Gathering up the Royalist armies of Derby and Byron, Rupert’s first major altercation was at Bolton, where he very may have well acted rashly with a charge but determined to work diplomatically with his enemies, if not his allies. The Capture of Bolton gave him great fame, and even the Parliamentarians begrudgingly respected him. Soon after, Rupert was able to lead a successful siege against Liverpool, securing the port to allow English troops to return from the Irish Rebellion after King Charles had made an armistice with the Confederation of Ireland. He was then charged to lift the siege at York, where he met with the Marquess of Newcastle and managed, struggling to remain diplomatic, to persuade him to attack the Parliamentarian forces quickly. On July 1, Rupert swept the numerically superior Parliamentarians from Marston Moor and inflicted great casualties, such as Lieutenant General Oliver Cromwell, who was decapitated by a pistol shot.

Having secured the west and North of England, Charles gradually began to push south, but his troops were expensive and the war could not be won quickly despite Rupert’s encouragement. He ultimately learned his own lessons in diplomacy, making a treaty with the Scots with promises of church reform and gradually reabsorbing the Confederation of Ireland, politically maneuvering factions against one another. Meanwhile, Parliament’s troops began to desert or even switch sides due to lack of payment, and on January 30, 1649, Charles declared the Civil War ended from his throne in London.
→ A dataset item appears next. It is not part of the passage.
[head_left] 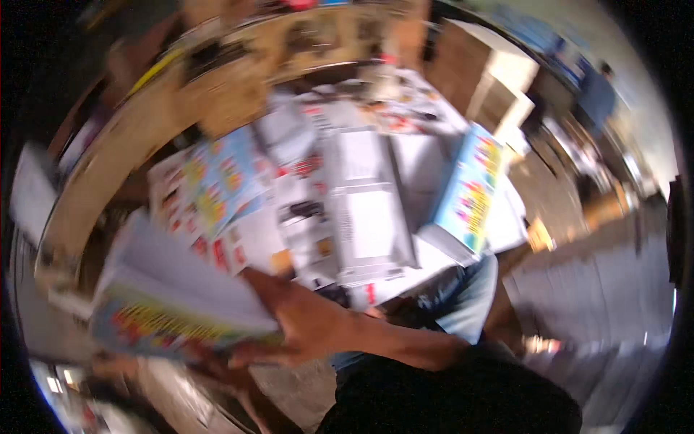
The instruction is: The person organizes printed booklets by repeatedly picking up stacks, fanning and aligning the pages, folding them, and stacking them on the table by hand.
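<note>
A thick stack of booklets (188, 289) with a colourful, mostly blue and yellow cover is tilted at the lower left, its white page edges facing up. My right hand (293, 318) reaches across from the right and is closed on the stack's right end, thumb above and fingers below. My left hand (213, 372) is under the lower edge of the stack. Its fingers are blurred and partly hidden, so I cannot tell how they are set.
A grey tray-like frame (336, 231) with white paper in it lies mid-table. Another colourful stack (470, 192) leans right of it. Blue printed sheets (224, 177) lie left. A curved wooden edge (119, 177) bounds the table's far left side; a wooden box (463, 69) stands back right.
</note>
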`<state>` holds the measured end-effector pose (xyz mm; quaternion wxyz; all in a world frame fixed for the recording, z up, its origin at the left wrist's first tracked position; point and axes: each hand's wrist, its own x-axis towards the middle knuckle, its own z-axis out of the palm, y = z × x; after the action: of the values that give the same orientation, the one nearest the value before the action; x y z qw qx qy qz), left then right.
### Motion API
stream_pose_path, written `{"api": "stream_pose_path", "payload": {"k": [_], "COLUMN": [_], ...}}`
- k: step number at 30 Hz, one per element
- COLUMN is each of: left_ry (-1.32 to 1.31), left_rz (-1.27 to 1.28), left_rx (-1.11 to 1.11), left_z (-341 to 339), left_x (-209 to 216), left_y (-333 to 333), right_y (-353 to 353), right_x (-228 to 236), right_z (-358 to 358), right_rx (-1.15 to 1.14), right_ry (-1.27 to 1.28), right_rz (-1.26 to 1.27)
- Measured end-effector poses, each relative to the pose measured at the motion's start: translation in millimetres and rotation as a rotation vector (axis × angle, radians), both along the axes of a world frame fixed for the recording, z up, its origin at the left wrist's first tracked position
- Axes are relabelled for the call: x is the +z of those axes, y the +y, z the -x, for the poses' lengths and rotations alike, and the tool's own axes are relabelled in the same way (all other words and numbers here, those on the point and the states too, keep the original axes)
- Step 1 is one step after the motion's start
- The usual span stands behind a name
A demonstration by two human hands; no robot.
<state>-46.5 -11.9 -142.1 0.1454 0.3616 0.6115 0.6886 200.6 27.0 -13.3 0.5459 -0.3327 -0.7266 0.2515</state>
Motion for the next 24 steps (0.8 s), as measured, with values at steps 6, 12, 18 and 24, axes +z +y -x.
{"api": "stream_pose_path", "payload": {"k": [6,12,18,24], "left_ry": [0.012,-0.343,0.147,0.078], "left_rz": [0.104,0.226,0.387,0.804], "left_rx": [-0.197,-1.297,-1.467,-1.58], "left_z": [-104.9,-230.1,-319.2,-405.2], "left_x": [121.2,175.2,163.9,149.5], "left_y": [30.0,92.9,127.9,159.2], "right_y": [-49.1,-84.0,-95.0,-68.3], "right_x": [53.6,57.3,71.6,28.9], "right_z": [-73.4,-173.6,-267.1,-306.6], "right_rx": [0.112,-0.345,-0.679,-0.649], "right_ry": [0.002,0.441,0.729,0.933], "right_rz": [0.454,0.304,0.355,0.428]}}
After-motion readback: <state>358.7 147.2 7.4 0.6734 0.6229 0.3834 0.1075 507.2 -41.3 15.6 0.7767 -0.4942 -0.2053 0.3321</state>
Rupert had no claim to his father’s lands even after his brother Charles Louis eventually won them back, and so he continued to serve his uncle. Charles dispatched Rupert to the New World, where he would learn skills in the Navy to complement his mastery of cavalry. During the Anglo-Dutch Wars, Rupert worked to secure every Dutch colony he could for England, and Charles rewarded him with a governorship of Surinam (formerly Dutch Suriname). Rupert proved an able statesman and polymath as well as warrior, using his connections to build industry and science in the colony. Even to this day, the northern coast of South America is noted as one of the most economically powerful and culturally advanced places in the world, despite routine French attacks during the Absolutist Period of the 1700s.


In reality, Bolton turned into a massacre. Rupert charged his army into the largely unassembled Parliamentarian force, being initially repelled but keeping up the attack until he overwhelmed them. Because the battle inside the town was not formally declared a siege, rules of war defending civilians and property were not in place, and, despite the victory with 1,600 enemies slain, Bolton would be a key example of the Parliamentarian stand against Royalist cruelty. Ultimately, the Parliamentarian cause would win against the autocracy of Charles I, who would be executed for treason in 1649. Rupert, though a genius in combat, administration, and invention, would change careers often as he faced many setbacks through life.